The Douglas Group, upper of the two groups that are the subject of this report, disconformably overlies rocks of the Pedee Group. It is conformably overlain by the Oread Limestone of the Shawnee Group, except possibly in southern Douglas County (Moore and others, 1951, p. 69). The disconformity at the base of the Douglas Group forms the Missourian-Virgilian boundary in Kansas as defined by Moore (1932, p. 88). Rocks of this group are mostly shale and sandstone, but relatively minor beds of limestone, coal, and conglomerate are included.

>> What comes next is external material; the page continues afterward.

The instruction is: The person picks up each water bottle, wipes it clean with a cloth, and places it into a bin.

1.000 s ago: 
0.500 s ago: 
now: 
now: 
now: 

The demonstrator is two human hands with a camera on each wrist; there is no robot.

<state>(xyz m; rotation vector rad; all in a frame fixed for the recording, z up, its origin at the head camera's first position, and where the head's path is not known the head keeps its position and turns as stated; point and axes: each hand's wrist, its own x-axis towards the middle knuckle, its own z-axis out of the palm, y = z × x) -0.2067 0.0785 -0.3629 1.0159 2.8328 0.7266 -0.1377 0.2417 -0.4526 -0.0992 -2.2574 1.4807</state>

Total thickness of the Douglas Group has considerable range and is determined over most of the area by the depth to which post-Pedee erosion has cut into older strata (Fig. 2). Where the basal Tonganoxie Sandstone member was not deposited, determination of thickness of the Douglas Group in the subsurface is extremely difficult. On the basis of what reliable information is available from subsurface data, its average thickness in this area is probably about 180 feet. Maximum thickness, where the most extensive deposits of Tonganoxie Sandstone occur, is about 340 feet. Moore (1949, p. 127) states that "the thickness of the group ranges from about 50 feet in southeastern Nebraska to nearly 700 feet in southern Kansas." The combined thickness of the Douglas and Pedee Groups in the area investigated was seen to increase more or less regularly from about 100 feet in southeastern Marshall County to about 340 feet in southern Coffey County and northwestern Franklin County, indicating a general thickening of the clastic deposits of these groups toward the southeast.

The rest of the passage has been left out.